> **ACTIVITY**
Retype, word for word, every line from the one holding "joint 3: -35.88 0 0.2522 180" through the one holding "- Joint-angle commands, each" in the entries below, both included, and only those lines.

(Source data)
****************
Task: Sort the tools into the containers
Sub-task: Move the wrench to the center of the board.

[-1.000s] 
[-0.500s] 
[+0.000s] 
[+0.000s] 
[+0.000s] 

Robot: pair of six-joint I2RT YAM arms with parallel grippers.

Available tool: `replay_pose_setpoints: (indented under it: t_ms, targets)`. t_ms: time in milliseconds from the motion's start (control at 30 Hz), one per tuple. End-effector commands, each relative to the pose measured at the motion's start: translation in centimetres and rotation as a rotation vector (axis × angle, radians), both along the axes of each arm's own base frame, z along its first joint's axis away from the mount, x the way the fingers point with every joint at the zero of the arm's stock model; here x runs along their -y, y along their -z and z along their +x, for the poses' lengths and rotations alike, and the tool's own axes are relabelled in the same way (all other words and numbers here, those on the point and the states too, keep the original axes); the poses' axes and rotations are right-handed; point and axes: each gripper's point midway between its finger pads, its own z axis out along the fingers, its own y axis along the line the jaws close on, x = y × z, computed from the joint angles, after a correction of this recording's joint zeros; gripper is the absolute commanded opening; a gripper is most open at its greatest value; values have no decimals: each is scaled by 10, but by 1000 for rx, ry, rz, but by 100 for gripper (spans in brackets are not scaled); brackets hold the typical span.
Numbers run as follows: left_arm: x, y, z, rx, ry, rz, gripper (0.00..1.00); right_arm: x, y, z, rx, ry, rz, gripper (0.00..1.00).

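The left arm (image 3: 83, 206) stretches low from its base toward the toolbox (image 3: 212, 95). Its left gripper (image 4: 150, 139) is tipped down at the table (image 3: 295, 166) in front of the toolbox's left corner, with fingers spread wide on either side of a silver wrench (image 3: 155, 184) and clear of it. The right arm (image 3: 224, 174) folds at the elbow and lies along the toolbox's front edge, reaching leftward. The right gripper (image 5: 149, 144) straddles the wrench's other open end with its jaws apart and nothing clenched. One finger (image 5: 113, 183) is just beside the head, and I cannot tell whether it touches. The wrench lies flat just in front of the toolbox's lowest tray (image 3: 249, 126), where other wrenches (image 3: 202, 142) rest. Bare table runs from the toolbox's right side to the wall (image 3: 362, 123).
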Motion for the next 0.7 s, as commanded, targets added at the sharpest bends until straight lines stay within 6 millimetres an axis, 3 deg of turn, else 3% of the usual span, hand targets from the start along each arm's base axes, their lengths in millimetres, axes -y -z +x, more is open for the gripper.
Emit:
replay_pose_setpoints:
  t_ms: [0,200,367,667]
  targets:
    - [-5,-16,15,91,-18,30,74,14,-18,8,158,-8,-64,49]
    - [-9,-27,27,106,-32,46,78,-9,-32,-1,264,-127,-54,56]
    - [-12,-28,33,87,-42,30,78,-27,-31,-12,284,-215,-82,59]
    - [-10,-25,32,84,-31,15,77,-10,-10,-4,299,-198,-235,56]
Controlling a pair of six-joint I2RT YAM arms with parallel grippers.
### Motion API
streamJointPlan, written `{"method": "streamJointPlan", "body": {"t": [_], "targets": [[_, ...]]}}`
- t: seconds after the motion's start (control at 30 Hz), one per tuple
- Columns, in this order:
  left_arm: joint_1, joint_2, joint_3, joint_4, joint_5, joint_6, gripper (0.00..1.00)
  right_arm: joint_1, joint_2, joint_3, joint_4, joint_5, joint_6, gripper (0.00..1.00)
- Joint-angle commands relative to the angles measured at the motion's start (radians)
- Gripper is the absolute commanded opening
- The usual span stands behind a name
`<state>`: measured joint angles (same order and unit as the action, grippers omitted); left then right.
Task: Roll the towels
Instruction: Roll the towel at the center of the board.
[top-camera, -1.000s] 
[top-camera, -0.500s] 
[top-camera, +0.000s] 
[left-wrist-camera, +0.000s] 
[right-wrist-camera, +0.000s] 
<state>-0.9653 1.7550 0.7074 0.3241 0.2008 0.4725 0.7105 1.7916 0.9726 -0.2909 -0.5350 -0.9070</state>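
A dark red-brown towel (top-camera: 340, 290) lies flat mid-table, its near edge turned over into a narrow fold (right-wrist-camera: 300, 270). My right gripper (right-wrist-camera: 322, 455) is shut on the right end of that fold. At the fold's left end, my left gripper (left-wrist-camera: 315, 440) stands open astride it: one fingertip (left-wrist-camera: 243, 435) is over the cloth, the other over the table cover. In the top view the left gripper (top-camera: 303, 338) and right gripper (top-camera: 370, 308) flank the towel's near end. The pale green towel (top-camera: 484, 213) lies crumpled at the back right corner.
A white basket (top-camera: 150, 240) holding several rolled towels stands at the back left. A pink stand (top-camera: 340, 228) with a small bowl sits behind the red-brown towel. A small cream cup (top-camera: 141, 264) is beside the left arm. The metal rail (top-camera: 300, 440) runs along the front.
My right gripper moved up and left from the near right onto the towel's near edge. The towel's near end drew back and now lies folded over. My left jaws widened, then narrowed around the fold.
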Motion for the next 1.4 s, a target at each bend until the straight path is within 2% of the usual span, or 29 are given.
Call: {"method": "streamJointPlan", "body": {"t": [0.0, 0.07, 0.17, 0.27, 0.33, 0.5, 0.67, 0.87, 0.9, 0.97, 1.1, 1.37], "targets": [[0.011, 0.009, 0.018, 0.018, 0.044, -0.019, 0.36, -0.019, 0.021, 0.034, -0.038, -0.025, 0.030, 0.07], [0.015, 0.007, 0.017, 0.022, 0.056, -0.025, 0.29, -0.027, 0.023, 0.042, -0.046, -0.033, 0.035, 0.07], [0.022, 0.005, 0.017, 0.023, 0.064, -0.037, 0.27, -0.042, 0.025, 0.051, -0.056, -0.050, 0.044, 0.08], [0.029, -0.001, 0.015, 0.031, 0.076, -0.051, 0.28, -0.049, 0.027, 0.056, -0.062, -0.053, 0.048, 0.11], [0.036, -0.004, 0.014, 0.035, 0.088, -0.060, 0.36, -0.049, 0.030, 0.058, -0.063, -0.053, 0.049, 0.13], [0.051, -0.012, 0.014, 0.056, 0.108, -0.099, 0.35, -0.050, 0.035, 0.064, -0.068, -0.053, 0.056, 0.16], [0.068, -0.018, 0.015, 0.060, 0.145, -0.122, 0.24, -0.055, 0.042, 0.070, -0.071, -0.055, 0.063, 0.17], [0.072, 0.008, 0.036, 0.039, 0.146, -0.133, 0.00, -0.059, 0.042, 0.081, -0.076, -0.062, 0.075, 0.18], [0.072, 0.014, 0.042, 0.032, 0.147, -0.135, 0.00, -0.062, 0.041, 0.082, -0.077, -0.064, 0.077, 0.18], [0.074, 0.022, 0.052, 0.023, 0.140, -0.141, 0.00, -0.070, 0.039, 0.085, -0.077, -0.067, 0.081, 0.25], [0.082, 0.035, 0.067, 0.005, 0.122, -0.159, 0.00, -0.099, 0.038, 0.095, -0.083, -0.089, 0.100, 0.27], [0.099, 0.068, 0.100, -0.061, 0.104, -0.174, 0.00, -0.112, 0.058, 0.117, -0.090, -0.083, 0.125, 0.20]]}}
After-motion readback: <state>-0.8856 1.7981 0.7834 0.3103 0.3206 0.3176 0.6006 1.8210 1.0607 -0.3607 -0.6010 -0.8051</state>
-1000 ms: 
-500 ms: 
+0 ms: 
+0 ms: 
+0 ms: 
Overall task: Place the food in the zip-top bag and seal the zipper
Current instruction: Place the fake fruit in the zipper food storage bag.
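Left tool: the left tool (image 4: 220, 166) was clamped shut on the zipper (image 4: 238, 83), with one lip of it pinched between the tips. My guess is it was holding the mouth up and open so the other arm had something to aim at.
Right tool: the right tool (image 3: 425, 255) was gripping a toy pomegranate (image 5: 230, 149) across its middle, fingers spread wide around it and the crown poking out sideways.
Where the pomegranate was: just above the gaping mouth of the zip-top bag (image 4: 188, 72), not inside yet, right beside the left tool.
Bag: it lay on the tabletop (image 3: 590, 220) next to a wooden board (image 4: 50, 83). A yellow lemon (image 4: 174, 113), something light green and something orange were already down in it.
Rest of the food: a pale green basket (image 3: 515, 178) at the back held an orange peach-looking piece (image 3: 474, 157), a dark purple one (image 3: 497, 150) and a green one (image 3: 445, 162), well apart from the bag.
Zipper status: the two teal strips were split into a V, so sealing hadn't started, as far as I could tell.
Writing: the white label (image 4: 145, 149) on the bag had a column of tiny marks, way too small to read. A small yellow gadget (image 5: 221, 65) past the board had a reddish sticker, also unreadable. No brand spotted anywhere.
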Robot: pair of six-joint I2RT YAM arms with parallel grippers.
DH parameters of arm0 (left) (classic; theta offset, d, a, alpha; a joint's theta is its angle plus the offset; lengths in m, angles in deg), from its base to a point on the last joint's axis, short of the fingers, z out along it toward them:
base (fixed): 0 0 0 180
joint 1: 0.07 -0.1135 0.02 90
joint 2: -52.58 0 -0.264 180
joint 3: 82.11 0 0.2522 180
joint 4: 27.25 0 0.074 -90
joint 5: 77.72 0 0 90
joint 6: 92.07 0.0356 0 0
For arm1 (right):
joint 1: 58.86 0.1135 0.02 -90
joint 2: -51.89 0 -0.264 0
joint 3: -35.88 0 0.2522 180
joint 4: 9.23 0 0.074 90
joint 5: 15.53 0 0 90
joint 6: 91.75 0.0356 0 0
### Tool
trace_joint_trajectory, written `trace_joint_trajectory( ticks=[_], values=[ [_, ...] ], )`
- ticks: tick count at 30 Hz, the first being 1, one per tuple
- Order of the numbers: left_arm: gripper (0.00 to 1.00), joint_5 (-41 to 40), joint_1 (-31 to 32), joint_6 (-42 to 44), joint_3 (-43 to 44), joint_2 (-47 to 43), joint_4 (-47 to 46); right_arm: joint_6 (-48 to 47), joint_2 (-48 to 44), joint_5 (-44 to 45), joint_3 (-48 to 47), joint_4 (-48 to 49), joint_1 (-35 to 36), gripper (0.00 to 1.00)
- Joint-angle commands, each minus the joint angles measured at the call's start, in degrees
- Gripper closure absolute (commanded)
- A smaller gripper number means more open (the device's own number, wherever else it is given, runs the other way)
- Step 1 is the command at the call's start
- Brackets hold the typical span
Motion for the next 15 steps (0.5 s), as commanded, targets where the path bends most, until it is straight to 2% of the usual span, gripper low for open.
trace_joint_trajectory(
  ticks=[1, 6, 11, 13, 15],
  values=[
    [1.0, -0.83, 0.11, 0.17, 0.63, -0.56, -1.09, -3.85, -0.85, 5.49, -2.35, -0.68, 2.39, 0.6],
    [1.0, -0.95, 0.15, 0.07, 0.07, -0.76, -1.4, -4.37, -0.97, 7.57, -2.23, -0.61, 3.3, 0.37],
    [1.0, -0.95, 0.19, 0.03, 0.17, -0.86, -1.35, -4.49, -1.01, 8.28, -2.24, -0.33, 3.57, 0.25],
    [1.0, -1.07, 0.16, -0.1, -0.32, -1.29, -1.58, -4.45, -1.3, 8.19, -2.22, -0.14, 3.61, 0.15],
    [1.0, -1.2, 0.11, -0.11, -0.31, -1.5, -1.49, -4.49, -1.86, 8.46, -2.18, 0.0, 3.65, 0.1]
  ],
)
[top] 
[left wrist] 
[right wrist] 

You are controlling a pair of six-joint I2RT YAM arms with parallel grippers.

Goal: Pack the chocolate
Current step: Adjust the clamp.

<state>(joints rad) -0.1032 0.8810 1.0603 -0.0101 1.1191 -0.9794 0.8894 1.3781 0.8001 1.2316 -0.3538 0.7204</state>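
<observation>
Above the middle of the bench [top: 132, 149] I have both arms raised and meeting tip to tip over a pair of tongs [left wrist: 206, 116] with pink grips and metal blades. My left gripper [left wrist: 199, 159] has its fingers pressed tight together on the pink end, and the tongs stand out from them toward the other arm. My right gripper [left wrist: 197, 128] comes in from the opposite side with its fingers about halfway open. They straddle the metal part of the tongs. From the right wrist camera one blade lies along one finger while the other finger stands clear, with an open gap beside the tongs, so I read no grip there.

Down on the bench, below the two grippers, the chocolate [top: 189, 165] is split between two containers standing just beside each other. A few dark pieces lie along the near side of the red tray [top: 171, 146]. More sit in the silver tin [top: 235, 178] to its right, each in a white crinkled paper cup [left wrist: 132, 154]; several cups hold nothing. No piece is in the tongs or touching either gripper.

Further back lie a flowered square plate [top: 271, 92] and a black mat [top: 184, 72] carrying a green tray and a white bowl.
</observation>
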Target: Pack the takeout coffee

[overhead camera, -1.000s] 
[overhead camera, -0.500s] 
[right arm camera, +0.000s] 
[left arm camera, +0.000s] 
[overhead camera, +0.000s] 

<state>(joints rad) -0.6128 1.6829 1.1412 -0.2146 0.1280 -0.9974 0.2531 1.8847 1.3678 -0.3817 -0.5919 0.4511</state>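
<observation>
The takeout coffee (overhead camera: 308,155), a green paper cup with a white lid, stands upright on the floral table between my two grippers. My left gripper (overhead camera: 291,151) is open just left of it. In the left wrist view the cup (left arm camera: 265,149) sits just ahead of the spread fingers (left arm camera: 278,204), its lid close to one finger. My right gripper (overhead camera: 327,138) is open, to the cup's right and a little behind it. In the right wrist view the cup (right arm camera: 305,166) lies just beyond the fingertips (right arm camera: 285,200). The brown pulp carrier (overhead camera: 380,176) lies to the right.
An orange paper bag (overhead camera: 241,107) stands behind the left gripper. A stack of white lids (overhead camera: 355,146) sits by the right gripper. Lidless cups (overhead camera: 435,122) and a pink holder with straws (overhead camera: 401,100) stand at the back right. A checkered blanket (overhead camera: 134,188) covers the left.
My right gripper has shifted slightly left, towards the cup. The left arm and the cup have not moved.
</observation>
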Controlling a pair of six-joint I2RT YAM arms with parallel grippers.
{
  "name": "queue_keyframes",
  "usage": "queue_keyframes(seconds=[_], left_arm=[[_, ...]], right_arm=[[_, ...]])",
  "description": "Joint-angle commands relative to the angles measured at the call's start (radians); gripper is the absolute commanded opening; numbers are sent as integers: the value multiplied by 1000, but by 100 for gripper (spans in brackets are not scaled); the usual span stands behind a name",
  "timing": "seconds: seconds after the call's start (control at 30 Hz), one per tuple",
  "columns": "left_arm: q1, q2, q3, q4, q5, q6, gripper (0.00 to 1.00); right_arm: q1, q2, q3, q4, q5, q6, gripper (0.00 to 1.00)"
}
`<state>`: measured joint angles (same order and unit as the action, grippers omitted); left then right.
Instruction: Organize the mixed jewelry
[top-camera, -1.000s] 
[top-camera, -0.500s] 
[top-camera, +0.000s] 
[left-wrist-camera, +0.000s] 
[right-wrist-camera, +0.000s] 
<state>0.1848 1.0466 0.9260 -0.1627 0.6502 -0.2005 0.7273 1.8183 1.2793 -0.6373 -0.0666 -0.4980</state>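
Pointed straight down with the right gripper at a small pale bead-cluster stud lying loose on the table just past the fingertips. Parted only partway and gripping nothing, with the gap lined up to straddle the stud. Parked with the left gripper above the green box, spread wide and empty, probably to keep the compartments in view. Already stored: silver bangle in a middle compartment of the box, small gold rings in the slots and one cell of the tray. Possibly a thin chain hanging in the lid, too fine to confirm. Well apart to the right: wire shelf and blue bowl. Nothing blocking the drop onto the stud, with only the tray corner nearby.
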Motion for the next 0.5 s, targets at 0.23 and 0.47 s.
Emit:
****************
> **ANSWER FOR THIS EXERCISE**
joint 3: -35.88 0 0.2522 180
joint 4: 9.23 0 0.074 90
joint 5: 15.53 0 0 90
joint 6: 91.75 0.0356 0 0
### Tool
trace_joint_trajectory, written `trace_joint_trajectory( ticks=[_], values=[ [_, ...] ], )`
- ticks: tick count at 30 Hz, the first being 1, one per tuple
- Order of the numbers: left_arm: gripper (0.00 to 1.00), joint_5 (-41 to 40), joint_1 (-31 to 32), joint_6 (-42 to 44), joint_3 (-43 to 44), joint_2 (-47 to 43), joint_4 (-47 to 46); right_arm: joint_6 (-48 to 47), joint_2 (-48 to 44), joint_5 (-44 to 45), joint_3 (-48 to 47), joint_4 (-48 to 49), joint_1 (-35 to 36), gripper (0.00 to 1.00)
- Joint-angle commands, each minus the joint angles measured at the call's start, in degrees

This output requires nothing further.